Back in the old days, networks would show actual theatrical movies – usually late at night or on weekends. (The last time I remember this happening was Schindler’s List, which was felt important enough to warrant postponing an episode of All-Star TV Bloopers.) Because of the existence of Standards & Practices departments – one of many American institutions that promote censorship without being characterized as propaganda or oppression – the networks had a limited amount of power to delete or edit the films, usually to prevent nudity or foul language from creeping through; because the censors were usually clueless aging bureaucrats or well-meaning bluenoses rather than actual creators, this would sometimes result in hilarious scenarios similar to the one portrayed here, which will probably make no sense to any under the age of 30. (Interestingly, the coming of cable and pay TV didn’t so much get rid of censorship – every network still has S&P – so much as allow people who paid enough to choose whether or not they wanted to see naked people and hear bad language, under the longstanding American tradition that only those with money can be trusted to make decisions about their lives.)

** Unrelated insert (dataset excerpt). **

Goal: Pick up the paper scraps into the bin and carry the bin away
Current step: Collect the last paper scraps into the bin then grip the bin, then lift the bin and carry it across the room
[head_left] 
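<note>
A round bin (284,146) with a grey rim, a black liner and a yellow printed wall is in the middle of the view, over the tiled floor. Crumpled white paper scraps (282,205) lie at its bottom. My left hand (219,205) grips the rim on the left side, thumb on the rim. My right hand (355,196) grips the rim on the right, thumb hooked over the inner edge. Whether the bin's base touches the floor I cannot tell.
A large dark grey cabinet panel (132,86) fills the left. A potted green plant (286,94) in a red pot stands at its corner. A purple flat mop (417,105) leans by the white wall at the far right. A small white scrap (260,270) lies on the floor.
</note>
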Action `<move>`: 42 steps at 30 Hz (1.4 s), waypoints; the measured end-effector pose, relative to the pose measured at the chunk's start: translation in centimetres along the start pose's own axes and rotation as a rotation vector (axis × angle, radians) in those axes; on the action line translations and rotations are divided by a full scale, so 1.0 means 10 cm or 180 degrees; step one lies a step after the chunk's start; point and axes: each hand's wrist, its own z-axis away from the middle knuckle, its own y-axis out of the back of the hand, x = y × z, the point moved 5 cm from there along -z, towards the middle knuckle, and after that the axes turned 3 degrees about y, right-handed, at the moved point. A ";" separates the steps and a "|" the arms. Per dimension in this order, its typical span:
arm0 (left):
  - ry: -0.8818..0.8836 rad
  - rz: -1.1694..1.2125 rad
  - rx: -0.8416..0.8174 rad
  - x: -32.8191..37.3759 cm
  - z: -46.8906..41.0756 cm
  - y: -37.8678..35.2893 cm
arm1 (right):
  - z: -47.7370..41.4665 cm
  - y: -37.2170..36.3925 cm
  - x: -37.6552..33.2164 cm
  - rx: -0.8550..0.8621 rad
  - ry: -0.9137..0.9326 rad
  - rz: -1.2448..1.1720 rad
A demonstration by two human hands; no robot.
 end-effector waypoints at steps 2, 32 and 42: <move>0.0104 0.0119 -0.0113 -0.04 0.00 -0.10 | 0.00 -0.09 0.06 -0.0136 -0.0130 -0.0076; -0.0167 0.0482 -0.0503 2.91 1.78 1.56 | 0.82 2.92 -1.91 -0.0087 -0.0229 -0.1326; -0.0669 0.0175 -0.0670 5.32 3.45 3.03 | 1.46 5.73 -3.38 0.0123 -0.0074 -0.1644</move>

Anyway, back in the early ‘80s, I have a distinct memory of watching a movie called Going Berserk on afternoon television one weekend. A meat-headed comedy of no distinction but with a weirdly impressive cast (among others, it starred a pre-legendary John Candy, Eugene Levy, and Joe Flaherty), it was subject to the usual strict codes of the time, but because of conflicting regulations, most of them union-won rules about the ability of anyone but the releasing studio to cut content, one memorable moment shone through. There’s a scene set in a punk club (with all the authenticity one would expect from a cheap comedy in 1983), and though it contains a lot of cursing, all of it gets dubbed over with the usual clumsy homophones. However, because of the restrictions on editing, the entire scene – which I recall lasted at least five minutes – featured a young kid with a mohawk walking around repeatedly in front of the camera wearing a sleeveless t-shirt with “FUCK YOU” written in huge, bold letters on the front. It was the best part of the movie, and, cards on the table, the only part that I can remember, other than a corny kung fu movie parody and poor hapless Ernie Hudson playing a guy named Muhammed Jerome Willy in a dismal proto-Weekend at Bernie’s scenario. Television! It was bad.
This week in end-times cultural effluvia, the Eisner Awards — the most prestigious prize in comics — is a little, uh, less prestigious this year; The Baffler looks at how keeping your data secure from corporate snooping has become just another corporate hustle; VICE examines the hilarious history of bad cops lying about people adulterating their shitty fast food orders; and Sianna Ngai, the “heavy-metal Marxist” whose book, Our Aesthetic Categories, breathed some new life into the tired corpus of cult-stud theory, has a new book out. Also, I didn’t know if it was legit or not, but this outfit appears to have bought up and paid off a significant chunk of the medical debt I racked up after a nightmare week in Texas. So, thanks, RIP Medical Debt! Now get us Medicare for All.